Every record below, from first to last, should be copied exactly; leave the pictures out.

--- START ---

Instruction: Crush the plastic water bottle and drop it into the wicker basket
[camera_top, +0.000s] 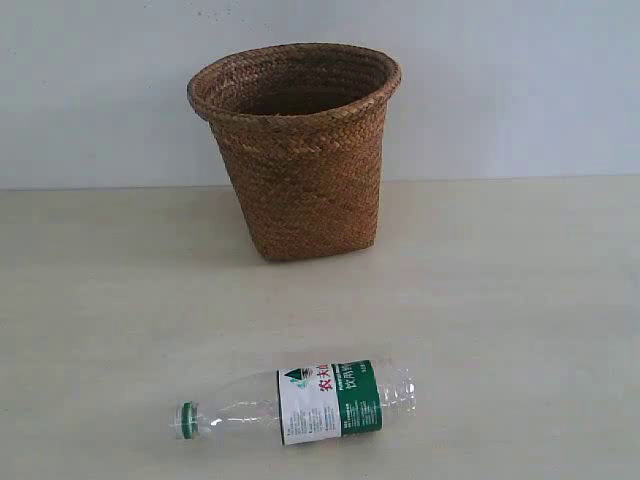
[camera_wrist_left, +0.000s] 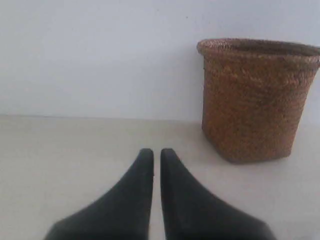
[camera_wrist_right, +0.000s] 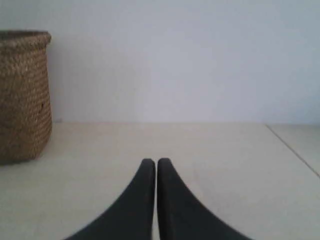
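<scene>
The plastic water bottle (camera_top: 300, 402) lies on its side near the table's front edge, green cap pointing left, label facing up, body uncrushed. The tall brown wicker basket (camera_top: 297, 150) stands upright behind it against the wall. The same basket (camera_wrist_left: 255, 100) shows in the left wrist view and the basket (camera_wrist_right: 22, 95) again in the right wrist view. My left gripper (camera_wrist_left: 156, 151) is shut with nothing in it, low over bare table. My right gripper (camera_wrist_right: 156, 161) is also shut and empty. Neither gripper appears in the exterior view, and neither wrist view shows the bottle.
A pale wooden table (camera_top: 520, 290) runs back to a plain white wall (camera_top: 520, 90). A seam or edge in the table (camera_wrist_right: 295, 150) shows in the right wrist view.
</scene>
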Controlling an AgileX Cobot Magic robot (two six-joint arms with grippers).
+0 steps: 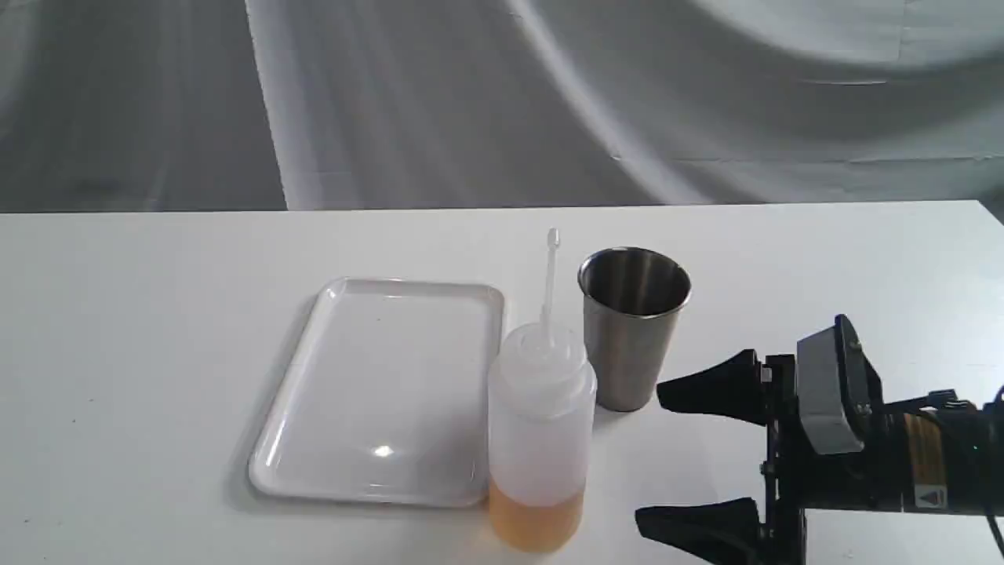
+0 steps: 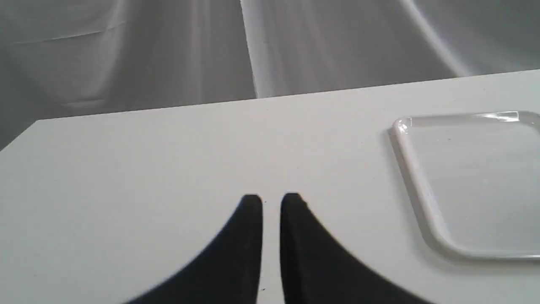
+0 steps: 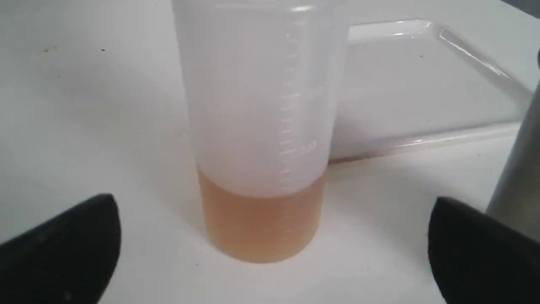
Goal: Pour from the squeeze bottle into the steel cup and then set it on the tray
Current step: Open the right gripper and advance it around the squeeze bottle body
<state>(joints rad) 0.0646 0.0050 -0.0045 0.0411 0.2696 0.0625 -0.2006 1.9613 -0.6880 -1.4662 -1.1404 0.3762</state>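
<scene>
Approach phase, before the pour. Left claw (image 2: 271, 200), tips almost together and holding nothing, hangs over the bare table (image 1: 157, 353). The tray (image 1: 408, 284) lies flat. Just beside its right edge the squeeze bottle (image 1: 540, 439) stands upright, with the steel cup (image 1: 631, 337) near it. Right claw (image 1: 651, 457), spread wide, faces the bottle without touching it. The next move is probably to straddle the bottle's body and close, clear of the cup.
</scene>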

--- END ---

▸ **Solution to this task**:
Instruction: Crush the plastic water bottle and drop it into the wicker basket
[camera_top, +0.000s] 
[camera_wrist_left, +0.000s] 
[camera_wrist_right, +0.000s] 
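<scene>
The plastic water bottle (camera_top: 300, 402) lies on its side near the table's front edge, green cap pointing left, label facing up, body uncrushed. The tall brown wicker basket (camera_top: 297, 150) stands upright behind it against the wall. The same basket (camera_wrist_left: 255, 100) shows in the left wrist view and the basket (camera_wrist_right: 22, 95) again in the right wrist view. My left gripper (camera_wrist_left: 156, 151) is shut with nothing in it, low over bare table. My right gripper (camera_wrist_right: 156, 161) is also shut and empty. Neither gripper appears in the exterior view, and neither wrist view shows the bottle.
A pale wooden table (camera_top: 520, 290) runs back to a plain white wall (camera_top: 520, 90). A seam or edge in the table (camera_wrist_right: 295, 150) shows in the right wrist view.
</scene>
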Controlling an AgileX Cobot Magic robot (two six-joint arms with grippers).
+0 steps: 
+0 steps: 
+0 steps: 
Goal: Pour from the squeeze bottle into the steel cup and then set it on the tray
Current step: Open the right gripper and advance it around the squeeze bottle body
<state>(joints rad) 0.0646 0.0050 -0.0045 0.0411 0.2696 0.0625 -0.2006 1.9613 -0.6880 -1.4662 -1.1404 0.3762</state>
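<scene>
Approach phase, before the pour. Left claw (image 2: 271, 200), tips almost together and holding nothing, hangs over the bare table (image 1: 157, 353). The tray (image 1: 408, 284) lies flat. Just beside its right edge the squeeze bottle (image 1: 540, 439) stands upright, with the steel cup (image 1: 631, 337) near it. Right claw (image 1: 651, 457), spread wide, faces the bottle without touching it. The next move is probably to straddle the bottle's body and close, clear of the cup.
</scene>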

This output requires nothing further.